The first two chapters introduce the fundamental concepts of SEM and important basics of the Mplus program. The remaining chapters focus on SEM applications and include a variety of SEM models presented within the context of three sections: Single-group analyses, Multiple-group analyses, and other important topics, the latter of which includes the multitrait-multimethod, latent growth curve, and multilevel models.
Intended for researchers, practitioners, and students who use SEM and Mplus, this book is an ideal resource for graduate level courses on SEM taught in psychology, education, business, and other social and health sciences and/or as a supplement for courses on applied statistics, multivariate statistics, intermediate or advanced statistics, and/or research design. Appropriate for those with limited exposure to SEM or Mplus, a prerequisite of basic statistics through regression analysis is recommended.

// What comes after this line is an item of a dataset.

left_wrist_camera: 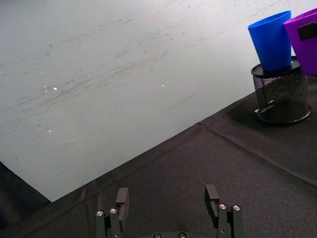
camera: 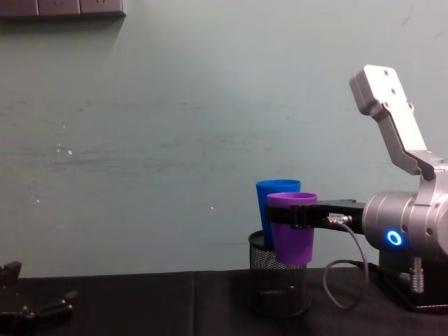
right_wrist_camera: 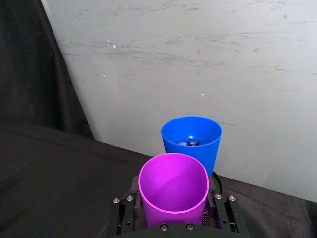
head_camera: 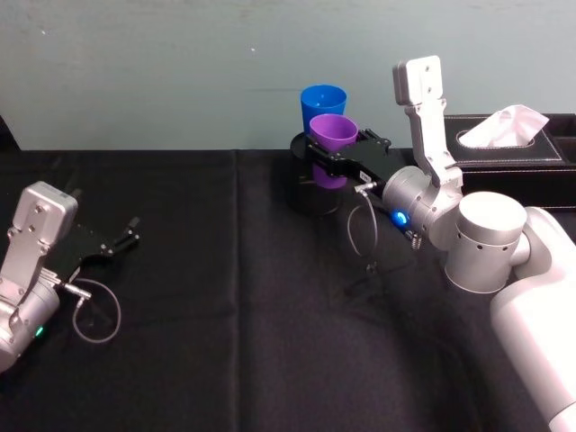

Barbara M. Byrne is Professor Emeritus in the School of Psychology, University of Ottawa, Canada. An internationally recognized expert in the area of SEM, Dr. Byrne’s research focuses on construct validity issues as they relate to theoretical constructs and measuring instruments. She is the author of 7 popular introductory books on SEM and has conducted over 100 SEM workshops at conferences, universities, and test publishers around the globe. In addition to the publication of over 95 book chapters and scholarly journal articles, most of which have addressed SEM application issues, she is the author of an important reference book, Measuring Self-concept Across the Lifespan: Issues and Instrumentation. Dr. Byrne is the recipient of three Distinguished Teaching Awards presented by the Canadian Psychological Association, the American Psychological Association (APA), and the APA, Division 5 (Jacob Cohen Award). She is a Fellow in two APA Divisions, is a Foundation member on the International Board of the SELF Research Centre, University of Western Sydney, Australia, and is an elected member of the Society of Multivariate Experimental Psychology.